The code contained in this folder can be used to reproduce the results presented in our paper "Towards the application of calibrated Transformers to the unsupervised estimation of question difficulty from text".

From a high level perspective, these are the steps required to completely reproduce the results:

  • Training of the QA models
  • Inference on the test set
  • Creation of the ensembles
  • Evaluation of the predictions (and comparison with the baselines)

Data

All the data must be located in the data/ directory.
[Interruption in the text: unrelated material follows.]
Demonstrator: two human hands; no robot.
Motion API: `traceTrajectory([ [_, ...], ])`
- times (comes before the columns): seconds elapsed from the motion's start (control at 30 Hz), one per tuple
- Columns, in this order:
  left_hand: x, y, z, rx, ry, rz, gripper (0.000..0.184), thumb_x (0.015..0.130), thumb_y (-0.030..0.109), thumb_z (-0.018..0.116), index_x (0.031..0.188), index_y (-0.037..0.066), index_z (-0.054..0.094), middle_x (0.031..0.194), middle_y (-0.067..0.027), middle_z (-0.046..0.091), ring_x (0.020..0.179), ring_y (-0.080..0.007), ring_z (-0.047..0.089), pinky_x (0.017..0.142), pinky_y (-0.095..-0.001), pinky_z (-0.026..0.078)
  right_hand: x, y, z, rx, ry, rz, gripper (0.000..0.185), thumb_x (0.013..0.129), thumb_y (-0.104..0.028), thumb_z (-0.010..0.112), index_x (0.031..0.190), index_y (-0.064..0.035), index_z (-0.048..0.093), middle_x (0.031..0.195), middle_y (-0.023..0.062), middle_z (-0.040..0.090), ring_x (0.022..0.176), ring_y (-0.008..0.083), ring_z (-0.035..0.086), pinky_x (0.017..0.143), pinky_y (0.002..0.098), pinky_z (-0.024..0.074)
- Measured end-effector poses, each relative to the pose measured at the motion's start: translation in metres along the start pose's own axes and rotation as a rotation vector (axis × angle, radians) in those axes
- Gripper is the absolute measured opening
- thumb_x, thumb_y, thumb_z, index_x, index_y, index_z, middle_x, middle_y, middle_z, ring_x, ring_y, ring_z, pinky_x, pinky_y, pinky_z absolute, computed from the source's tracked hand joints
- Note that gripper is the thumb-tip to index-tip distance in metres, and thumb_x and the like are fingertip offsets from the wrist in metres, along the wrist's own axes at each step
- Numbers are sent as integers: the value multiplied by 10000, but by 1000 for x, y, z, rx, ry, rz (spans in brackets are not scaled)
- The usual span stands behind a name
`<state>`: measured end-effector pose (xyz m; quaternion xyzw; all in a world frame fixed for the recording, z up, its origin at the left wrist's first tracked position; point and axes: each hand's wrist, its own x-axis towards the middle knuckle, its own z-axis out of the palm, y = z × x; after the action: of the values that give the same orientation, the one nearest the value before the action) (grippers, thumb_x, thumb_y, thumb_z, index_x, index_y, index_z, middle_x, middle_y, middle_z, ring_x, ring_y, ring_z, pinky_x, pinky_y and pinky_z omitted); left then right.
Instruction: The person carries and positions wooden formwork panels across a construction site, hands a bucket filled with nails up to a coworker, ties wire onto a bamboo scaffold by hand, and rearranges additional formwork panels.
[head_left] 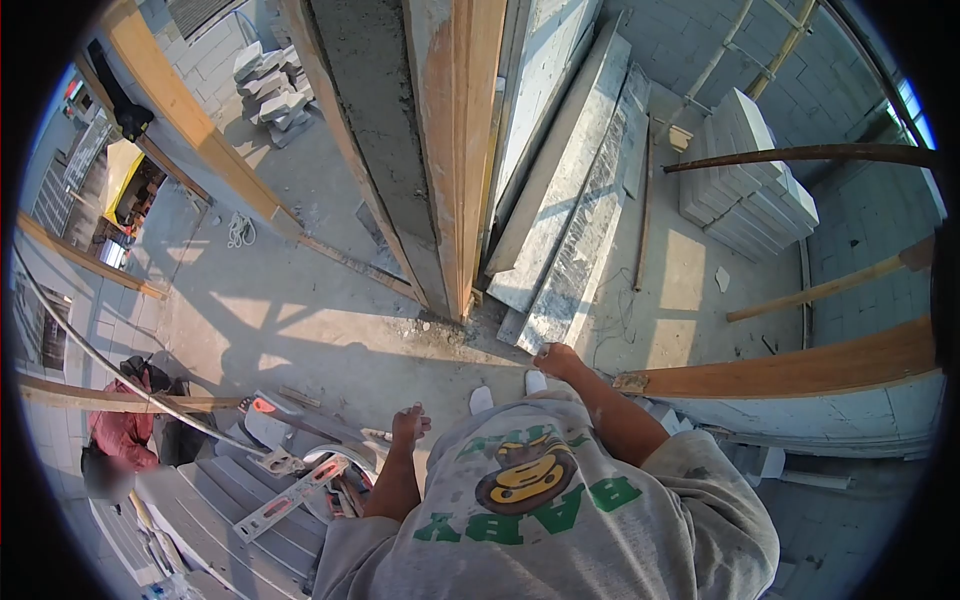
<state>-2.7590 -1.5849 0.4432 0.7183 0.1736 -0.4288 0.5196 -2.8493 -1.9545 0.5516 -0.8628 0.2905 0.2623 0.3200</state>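
My left hand (411, 424) is held low beside my body with its fingers loosely bent and apart, holding nothing. Left of it lie a red-and-grey spirit level (290, 498) and other tools on stacked grey blocks (225, 500). My right hand (556, 361) is closed in front of me, and nothing shows in it. From this viewpoint it overlaps the lower end of a long silvery panel (580, 265); contact cannot be told. A concrete column with wooden boards (455, 150) stands upright ahead.
A crouching person in red (122, 435) is at the left. White blocks (745, 185) are stacked at the right, more blocks (272, 90) at the back left. Wooden beams (800, 365) cross the right side. Loose cord (241, 230) and rubble (440, 335) lie on the floor.
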Motion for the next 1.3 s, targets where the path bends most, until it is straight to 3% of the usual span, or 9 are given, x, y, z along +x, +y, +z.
traceTrajectory([
  [0.07, 2, 2, 3, 25, 38, 19, 402, 853, 420, 541, 929, 26, 572, 728, -88, 624, 578, -170, 598, 458, -289, 405, 11, 15, 8, 86, -20, 11, 421, 800, -384, 486, 1017, -54, 632, 1054, 213, 604, 1022, 360, 561, 887, 416, 443],
  [0.17, 9, -1, 0, 27, 90, 62, 387, 844, 395, 554, 931, 19, 579, 726, -88, 624, 595, -197, 600, 497, -323, 433, 18, 20, 12, 174, 95, 49, 298, 775, -325, 598, 856, -43, 646, 680, 58, 646, 581, 159, 623, 591, 289, 499],
  [0.27, 48, -6, -6, 238, 186, 272, 389, 825, 367, 580, 966, 4, 579, 745, -108, 629, 648, -266, 605, 603, -369, 468, 8, 3, -6, 315, -25, 109, 370, 779, -351, 558, 941, -31, 652, 890, 180, 655, 809, 281, 652, 751, 361, 509],
  [0.43, -15, 111, 42, 390, 374, 648, 472, 783, 338, 646, 1074, -21, 549, 988, -207, 599, 917, -334, 578, 809, -387, 451, 34, 1, -2, 751, -109, 184, 306, 793, -289, 600, 927, -18, 651, 807, 135, 656, 653, 210, 650, 587, 333, 515],
  [0.67, -101, 280, 128, 356, 510, 1224, 780, 780, 336, 659, 1343, -20, 253, 1336, -244, 298, 1248, -391, 277, 1021, -469, 259, 62, -47, -50, 966, -71, -7, 379, 810, -325, 602, 990, 8, 619, 843, 148, 648, 656, 221, 629, 583, 329, 515],
  [0.9, -157, 390, 152, 259, 720, 1507, 822, 838, 332, 587, 1392, -38, 106, 1420, -234, 147, 1309, -351, 194, 1084, -437, 120, 118, -5, -69, 1073, -75, 106, 390, 816, -331, 600, 990, 18, 614, 832, 150, 644, 661, 224, 626, 574, 333, 514],
  [1.13, -119, 443, 178, 109, 1022, 1464, 923, 861, 390, 560, 1389, -26, -73, 1341, -276, 206, 1212, -308, 330, 952, -405, 378, 230, 53, -34, 993, -132, 329, 394, 823, -353, 602, 960, 16, 616, 802, 155, 646, 673, 234, 626, 570, 355, 507],
  [1.2, -110, 435, 167, 96, 1069, 1454, 794, 895, 393, 507, 1369, -46, 45, 1278, -267, 301, 1138, -290, 413, 885, -381, 437, 307, 83, 42, 487, 106, 100, 468, 803, -406, 614, 969, 32, 599, 834, 190, 645, 731, 286, 635, 620, 373, 505],
  [1.3, -101, 438, 172, 56, 1266, 1494, 652, 927, 415, 438, 1296, -79, 226, 1195, -253, 413, 1039, -258, 501, 800, -359, 492, 329, 61, 11, 519, 193, 264, 588, 764, -482, 622, 987, 59, 569, 902, 246, 630, 850, 362, 622, 719, 398, 491],
])
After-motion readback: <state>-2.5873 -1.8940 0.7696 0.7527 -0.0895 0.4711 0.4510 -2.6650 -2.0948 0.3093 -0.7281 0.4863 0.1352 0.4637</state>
  • the RACE dataset in data/race/;
  • all the other .csv files directly in data/.

Output files (containing the evaluation) are saved in one of the following folders:

  • output;
  • output_figures.

We provide here the output file of the crowd-sourcing task on MechanicalTurk, from which we build the PairwiseRACE_CS dataset. This output file can be found at data/output_mturk.csv.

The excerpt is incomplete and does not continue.